Oct 11, '11Who says that a Tech or any person can not learn more than one job. We are taught this was so that we know what is going on around us, so we won't be distrasted why the circulator or nurse is doing something we think strange. My aunt has been an RN for over 35yrs and loves it, she give me little tid bits on how to handle "certain" nurses. I do not care about drama at all, I just want to work and with all the things I have learned I am proud to become a Surgical Tech it is much more exciting than when I was just an IT Tech. The detail and dedication that goes into making the instruments, the knowledge of the surgeon, The attention of the tech the love and care from the nurses. I am a part of something great in the hospital.
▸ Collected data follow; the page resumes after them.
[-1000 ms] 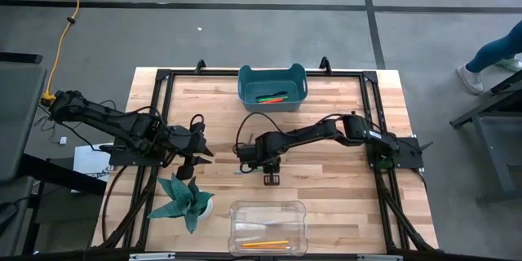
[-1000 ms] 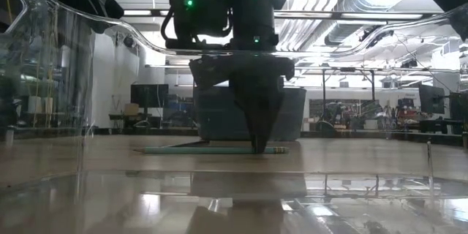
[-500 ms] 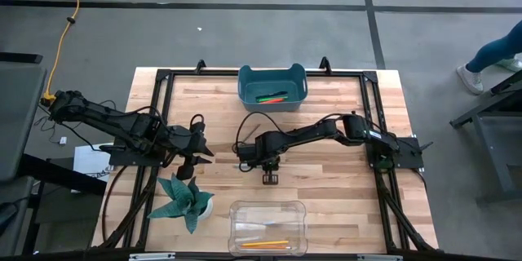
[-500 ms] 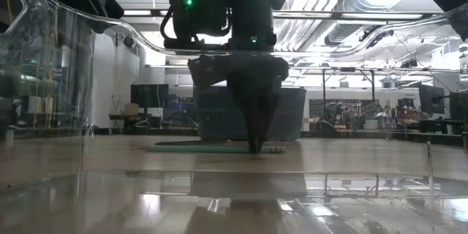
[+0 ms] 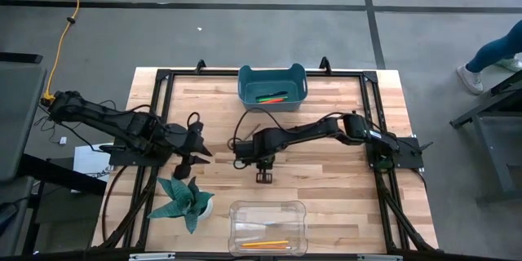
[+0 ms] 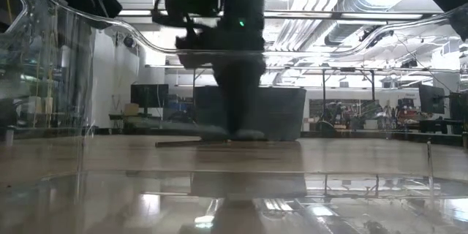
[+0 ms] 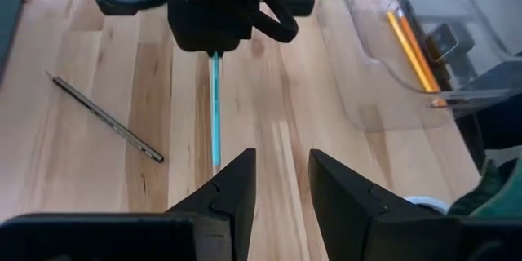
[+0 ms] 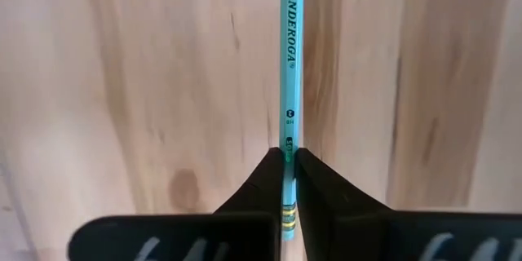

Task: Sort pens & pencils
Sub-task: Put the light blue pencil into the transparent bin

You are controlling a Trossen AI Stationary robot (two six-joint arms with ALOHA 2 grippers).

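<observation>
Mid-worktop, the right claw point(image 8: 288, 159) has just clenched on the teal pencil point(image 8: 291, 57) near its eraser end and started lifting it. Next, I judge, comes the clear bin point(image 5: 267, 209) at the front edge. The left claw point(image 7: 277, 181) waits released nearby.

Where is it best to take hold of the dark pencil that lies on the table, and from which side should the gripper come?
Probably at the middle of the dark pencil, from straight above, fingers either side of its thin shaft. It lies flat and alone on the bare wooden table. The open left gripper is free; the right gripper is shut on the teal pencil.
</observation>
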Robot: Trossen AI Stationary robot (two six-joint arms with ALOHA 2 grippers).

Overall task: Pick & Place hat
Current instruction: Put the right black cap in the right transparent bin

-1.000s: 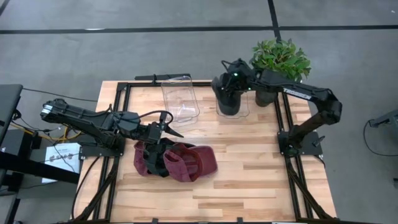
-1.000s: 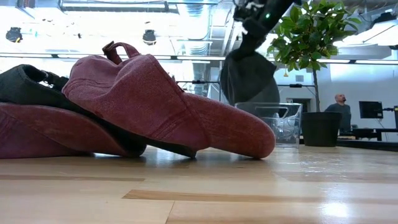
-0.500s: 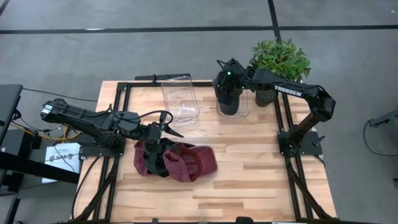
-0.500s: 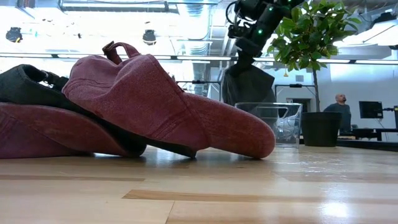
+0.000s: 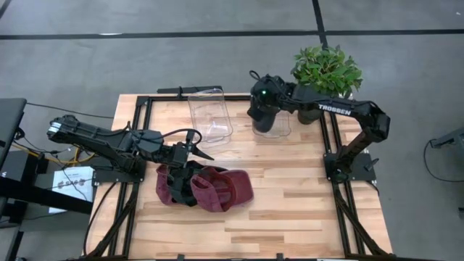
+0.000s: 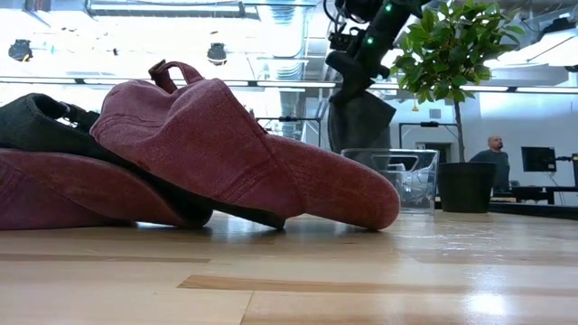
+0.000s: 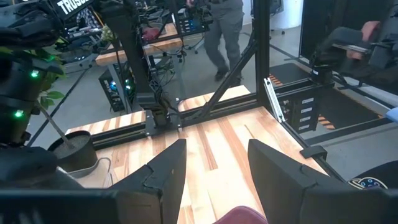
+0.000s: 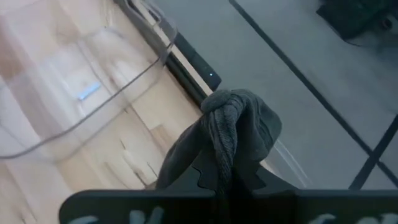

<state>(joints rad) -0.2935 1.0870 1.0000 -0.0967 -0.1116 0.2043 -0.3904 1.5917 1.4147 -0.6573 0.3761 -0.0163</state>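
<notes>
A dark grey knitted hat [image 6: 361, 122] hangs from my right gripper [image 6: 348, 79] above the right-hand clear bin [image 6: 397, 176] at the table's far side. That gripper [image 5: 259, 110] is shut on it. A pile of maroon caps [image 5: 217, 187] with a dark cap [image 5: 180, 190] among them lies on the table's left half. My left gripper [image 5: 199, 151] hovers open just above the pile's far edge, its fingers [image 7: 163, 177] spread with nothing between them. My right gripper pinches a bunched fold of the grey hat [image 8: 229, 146] between its two fingers, coming from above and slanting down. The hat hangs below the fingers, clear of the table, its lower end [image 6: 361, 144] about level with the clear bin's rim.
A second clear bin [image 5: 210, 116] stands left of the first at the far side. A potted plant [image 5: 326, 69] sits at the far right corner, close behind my right arm. Black frame rails [image 5: 341, 196] run along the table's edges. Bare wood [image 5: 290, 210] lies near right.
My right gripper has rolled its wrist, tipped further down and sunk a little, shifting slightly toward the table's left. The grey hat has turned about with it and now shows narrower in the low view, still hanging over the bin.
</notes>
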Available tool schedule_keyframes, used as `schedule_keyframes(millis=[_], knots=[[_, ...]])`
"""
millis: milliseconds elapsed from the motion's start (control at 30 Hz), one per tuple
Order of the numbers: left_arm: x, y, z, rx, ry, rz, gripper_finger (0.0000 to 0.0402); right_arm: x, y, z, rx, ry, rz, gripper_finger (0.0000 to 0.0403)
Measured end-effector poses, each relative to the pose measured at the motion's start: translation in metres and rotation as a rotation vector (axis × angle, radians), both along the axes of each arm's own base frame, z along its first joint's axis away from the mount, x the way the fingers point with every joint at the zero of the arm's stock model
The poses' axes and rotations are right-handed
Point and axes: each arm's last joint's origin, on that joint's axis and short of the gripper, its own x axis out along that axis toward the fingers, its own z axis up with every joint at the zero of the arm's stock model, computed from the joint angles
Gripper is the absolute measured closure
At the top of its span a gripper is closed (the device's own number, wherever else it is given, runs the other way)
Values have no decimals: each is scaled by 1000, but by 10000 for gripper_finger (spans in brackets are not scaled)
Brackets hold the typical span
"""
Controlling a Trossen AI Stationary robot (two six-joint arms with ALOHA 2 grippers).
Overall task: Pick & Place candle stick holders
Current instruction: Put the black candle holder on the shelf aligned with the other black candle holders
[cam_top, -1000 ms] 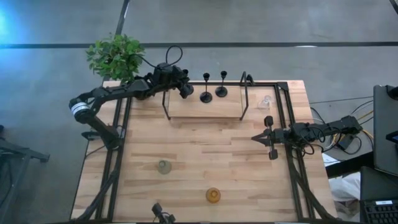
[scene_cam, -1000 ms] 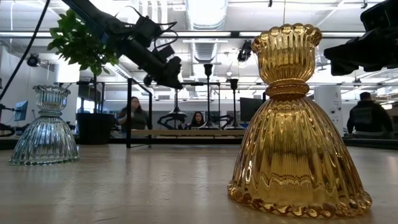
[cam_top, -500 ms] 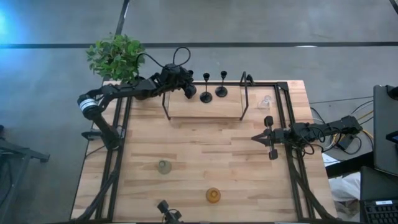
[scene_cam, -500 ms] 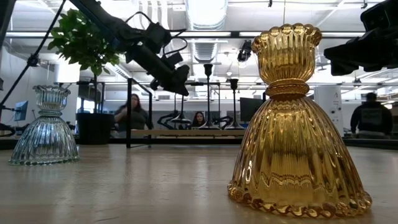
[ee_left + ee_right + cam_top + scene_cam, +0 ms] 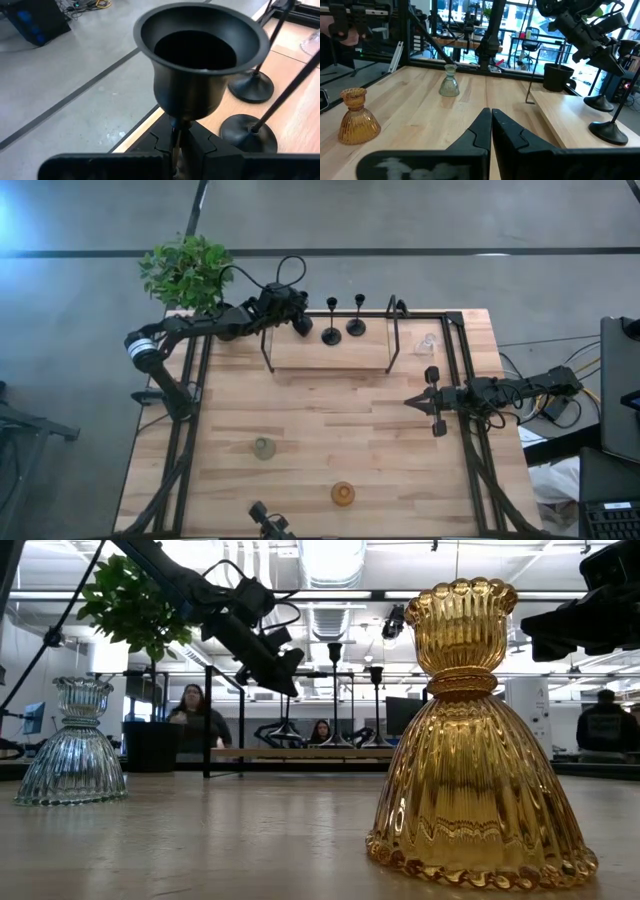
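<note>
My left gripper (image 5: 302, 326) is at the far left of a raised wooden shelf (image 5: 330, 355), shut on a black candle stick holder (image 5: 200, 55). The arm hides that holder from above. Two more black holders (image 5: 331, 335) (image 5: 356, 327) stand on their round bases on the shelf beside it. A clear glass holder (image 5: 427, 343) stands on the table right of the shelf. A grey-green one (image 5: 263, 448) and an amber one (image 5: 343, 494) stand near the front. My right gripper (image 5: 408, 400) waits shut at the table's right side. My left gripper pinches the black holder's thin stem (image 5: 174, 131) between its two fingers, just below the cup. The fingers come from the table's left, slanting a little downward. The cup (image 5: 200, 55) stands above the fingertips, mouth up. Whether the base (image 5: 283, 730) rests on the shelf, I cannot tell.
A potted green plant (image 5: 187, 270) stands at the table's far left corner, behind my left arm. Black frame rails (image 5: 195, 410) run along both sides of the table. In the low view, people sit in the room beyond. Bare wood lies between the shelf and the front glass holders.
My left gripper has shifted slightly toward the table's right and tipped further downward, then kept still. It has stayed shut on the black holder's stem.
</note>
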Motion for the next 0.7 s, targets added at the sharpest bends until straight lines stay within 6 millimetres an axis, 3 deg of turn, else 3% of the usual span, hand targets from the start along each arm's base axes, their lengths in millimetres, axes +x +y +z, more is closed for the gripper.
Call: schedule_keyframes(millis=[700], knots=[[6, -2, -8, -38, -8, -25, 382, 0, 0, 0, -1, 0, 0, 394]])
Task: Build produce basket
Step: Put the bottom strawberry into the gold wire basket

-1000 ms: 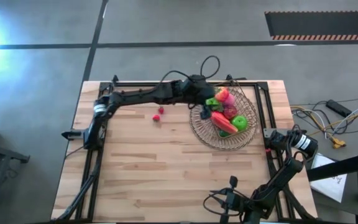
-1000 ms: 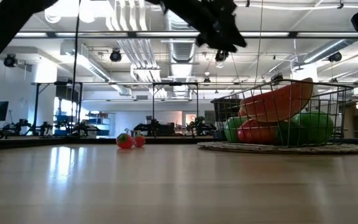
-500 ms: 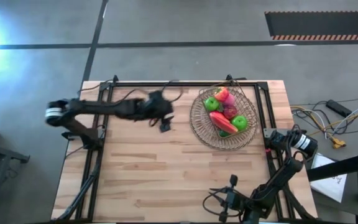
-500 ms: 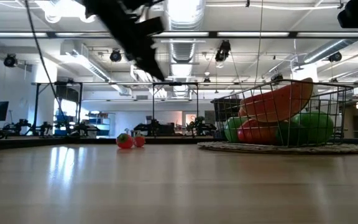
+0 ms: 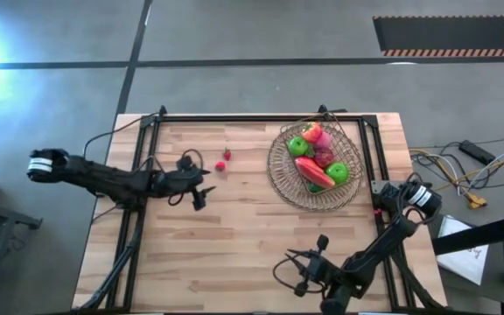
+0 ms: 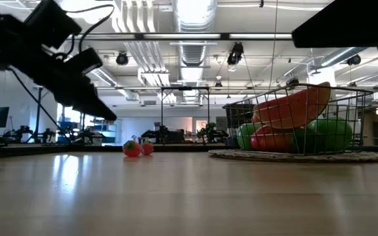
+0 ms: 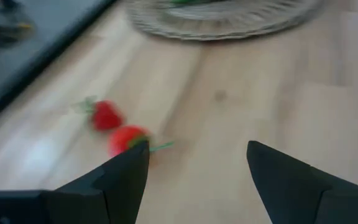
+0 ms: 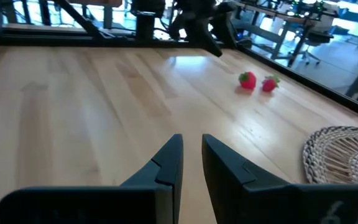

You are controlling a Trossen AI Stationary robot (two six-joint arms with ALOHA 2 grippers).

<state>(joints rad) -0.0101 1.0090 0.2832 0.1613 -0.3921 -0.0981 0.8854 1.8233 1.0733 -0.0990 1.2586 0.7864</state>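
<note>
A large robotics lab or workshop hall is seen: exposed ducts (image 6: 195, 49) and strip lights (image 6: 287, 36) are hung overhead, black-framed workbenches (image 6: 176, 111) are lined up behind, a bare concrete floor (image 5: 252, 79) is marked with hazard tape (image 5: 453, 52).

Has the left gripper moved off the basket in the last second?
Yes. The left gripper has swung away from the basket, past the two strawberries.
</note>
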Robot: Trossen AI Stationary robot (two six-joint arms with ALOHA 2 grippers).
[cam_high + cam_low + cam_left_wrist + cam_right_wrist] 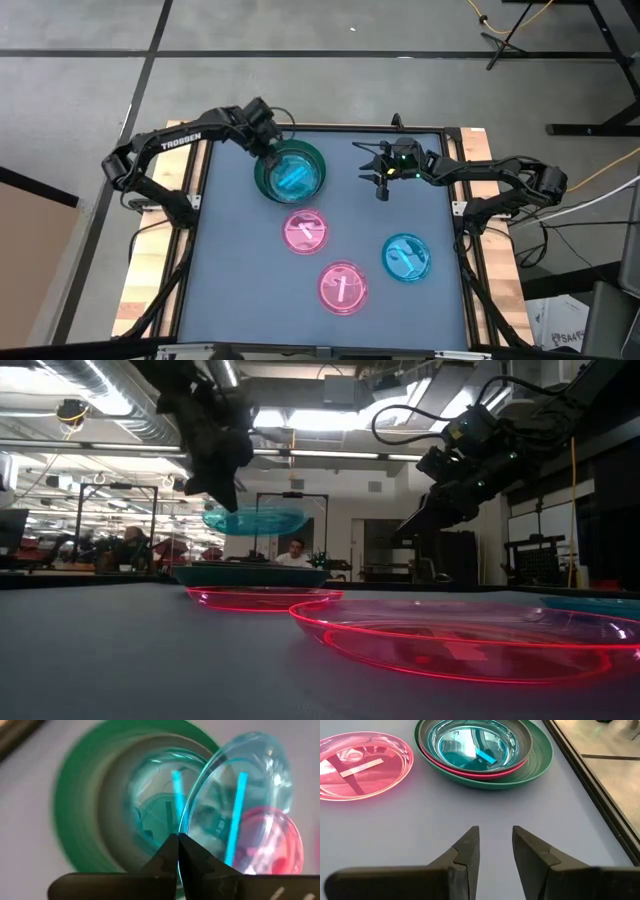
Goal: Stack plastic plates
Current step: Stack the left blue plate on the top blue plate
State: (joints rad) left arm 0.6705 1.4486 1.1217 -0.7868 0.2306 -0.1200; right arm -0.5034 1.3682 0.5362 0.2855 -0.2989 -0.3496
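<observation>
My left jaws (pixel 178 851) are pinched tight on the rim of a translucent cyan plate (pixel 240 795), which I hold lifted clear above the stack (pixel 292 172) at the far left of the bench (pixel 230 290). In the low view the plate (pixel 255 520) hangs level in open air over the stack, not touching it. The plate is thin, glossy, see-through plastic, round and shallow, with a bright bar across its middle.

Below it, the stack starts with a larger dark green plate (pixel 540 755), opaque, with a wide sloping rim. Nested inside I see a pink rim (pixel 470 770), a grey one, and another cyan plate (pixel 470 742) on top. The green plate lies near the bench's far edge, with bare surface all round it.

My right jaws (pixel 496 847) stand slightly apart and hold nothing. They hover above the bench at the far right, well apart from the stack, over bare blue-grey surface, with the bench's dark raised border (pixel 585 775) close alongside.

Three more plates lie singly on the bench, all apart from one another: a translucent pink plate (pixel 306 231) just nearer than the stack, a second pink plate (pixel 343 287) toward the near edge, and a lone cyan plate (pixel 407 257) on the right side. Open, smooth surface runs between them and down the left half of the bench.
</observation>
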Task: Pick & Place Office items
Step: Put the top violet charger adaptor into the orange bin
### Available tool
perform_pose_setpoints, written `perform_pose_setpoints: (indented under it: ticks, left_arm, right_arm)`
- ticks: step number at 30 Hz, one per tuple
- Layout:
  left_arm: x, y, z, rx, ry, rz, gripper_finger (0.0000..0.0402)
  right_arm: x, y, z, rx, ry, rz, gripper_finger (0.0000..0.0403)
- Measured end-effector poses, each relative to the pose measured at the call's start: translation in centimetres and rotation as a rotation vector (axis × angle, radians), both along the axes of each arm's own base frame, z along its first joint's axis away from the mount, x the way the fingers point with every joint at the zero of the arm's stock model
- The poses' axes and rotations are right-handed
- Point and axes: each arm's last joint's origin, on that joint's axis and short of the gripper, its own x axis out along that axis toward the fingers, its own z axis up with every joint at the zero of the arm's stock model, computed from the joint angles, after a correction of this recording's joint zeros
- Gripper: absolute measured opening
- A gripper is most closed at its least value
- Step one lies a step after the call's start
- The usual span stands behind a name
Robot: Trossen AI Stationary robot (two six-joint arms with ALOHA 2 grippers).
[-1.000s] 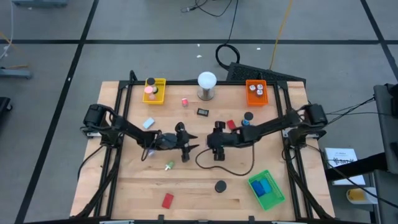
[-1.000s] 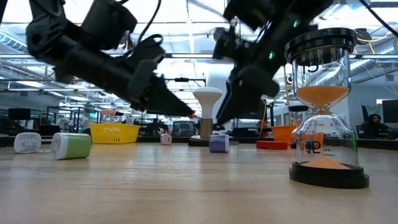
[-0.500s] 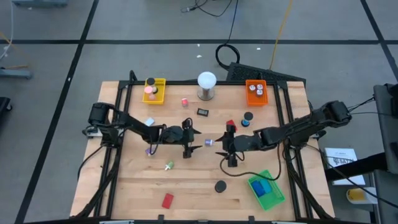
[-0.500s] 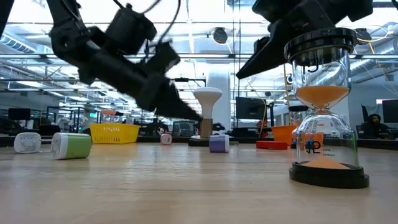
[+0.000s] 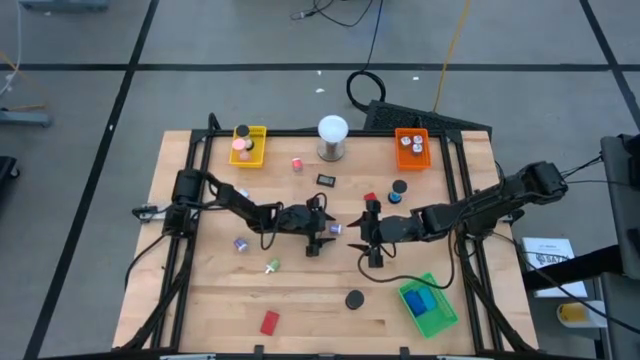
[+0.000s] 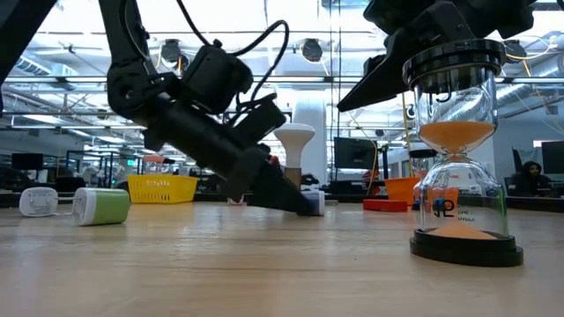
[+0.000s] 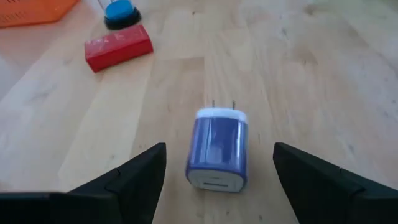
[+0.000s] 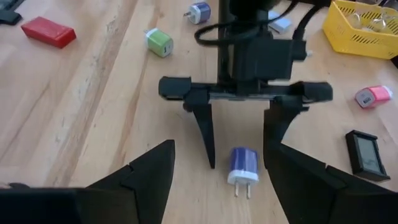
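Straddling: the left gripper (image 5: 328,231) reaches to the middle of the table, its two fingers spread wide, one on each side of a purple charger block (image 7: 217,149) that lies flat on the wood with its prongs pointing away from the left wrist; neither finger visibly touches it
Right gripper: the right gripper (image 5: 368,233) faces the left one from just beside it, fingers wide apart and holding nothing
Charger, hidden: in the high view the purple charger block is mostly covered by the left gripper's fingers; in the low view the left arm's dark finger hides nearly all of it
Low view, blocked: an hourglass (image 6: 457,150) with orange sand stands close to the lens, and a green-and-white block (image 6: 102,206) lies on its side at the left
Other items: a red flat block (image 5: 269,322) and a black round piece (image 5: 353,299) lie near the front edge; a second purple bit (image 5: 240,243) and a green bit (image 5: 271,266) lie to the left arm's side, too small to make out in detail
Trays: yellow tray (image 5: 249,145), orange tray (image 5: 412,147) and green tray (image 5: 430,305) hold small pieces whose shapes cannot be told
Cut off: in the left wrist view the orange tray shows only as a corner, next to a red block (image 7: 118,47) and a blue-topped piece (image 7: 120,14)
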Motion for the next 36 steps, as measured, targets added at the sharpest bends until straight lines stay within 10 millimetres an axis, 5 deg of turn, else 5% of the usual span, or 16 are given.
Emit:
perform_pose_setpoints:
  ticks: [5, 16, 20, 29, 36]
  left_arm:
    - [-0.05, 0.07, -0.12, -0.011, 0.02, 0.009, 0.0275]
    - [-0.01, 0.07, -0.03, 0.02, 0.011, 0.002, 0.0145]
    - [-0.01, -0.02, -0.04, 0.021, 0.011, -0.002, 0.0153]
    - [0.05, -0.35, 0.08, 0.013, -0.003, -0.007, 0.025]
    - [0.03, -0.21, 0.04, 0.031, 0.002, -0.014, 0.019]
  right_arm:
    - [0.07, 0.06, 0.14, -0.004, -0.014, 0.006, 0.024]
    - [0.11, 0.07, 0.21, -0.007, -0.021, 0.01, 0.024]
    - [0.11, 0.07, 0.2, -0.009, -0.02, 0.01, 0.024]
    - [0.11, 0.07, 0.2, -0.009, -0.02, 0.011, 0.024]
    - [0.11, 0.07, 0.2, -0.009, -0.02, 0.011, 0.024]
I enjoy learning some of what our nurses are taught but it not for me. I want to know all I can, though I can't do much of it because I am not ceritfied in that field like an RN is not instantly certified to be a SurgTech, you go to school as do we all. BTW, our hospitals (meaning 4) love it cause We have a better understanding of why everyone is their and what they each should be doing and help out when needed.
It is like when You know someone who has worked in a resturant or retail before, Cause they don't destroy anything and they are more curtious and do things that help out the worker instead of making more work.
CST can be a First scrub, Second Scrub, Assistant Circulator or Surgical Assistant. And yes We are taught All roles.
Think Boy scouts, "Always be Prepared!" We are not above nor below anyone at the hospital except the Surgeon.
Oct 12, '11[quote=STLin;5729045]Ok I am a bit scared now. I am a current surgical technologist student, We are being taught every role of the OR, though we only get to play surgeon. Our teacher makes sure that we understand every aspect of the OR. We must know the procedure been taken place cause many surgeon's cannot tell you the difference between the different types of clamps or forceps, it is our job to know what they need. We are not nurses yet we do get to work with some of the nurses in our school, and we switch around so we get the feel of everyone's shoes. Our teacher will curse and throw the insturments just like some surgeons do and it can be nerve wreaking but we have to remimber "Don't take it personally!" We are being trained not by a regular teacher but by a certified 15yr Tech who cares about who works in the hospital ORs, cause he is not doing it for the pay.
If your "teacher" is telling you a surgeon does not know the difference between clamps etc. that is scary. Instead of throwing things in the OR he should be teaching you how to properly handle it so it STOPS. It also sounds like he really does not know what a RN does, our job is more then just doing, which almost anyone with half a brain could do a lot of, it is the mental/thinking part. ie drug interactions, how & which medication to use and why, what will happen if you give epiphrine vs heparin in a case, allergies, etc. Another reason the circulator needs to be a RN is that we are Licensed, not certified, and document on the case.
This instructor sounds like he fits the saying for healthcare. Those who can do and those who cant teach.
As far as your later post then this one you are right, it is a team and everyone has to work together.
Oct 12, '11[Think Boy scouts, "Always be Prepared!" We are not above nor below anyone at the hospital except the Surgeon.[/quote] Not sure wher you came up with this but if you are thinking like this then you are falling in a trap. We are all equal members of the team but we all have a place in the heriachy of the OR.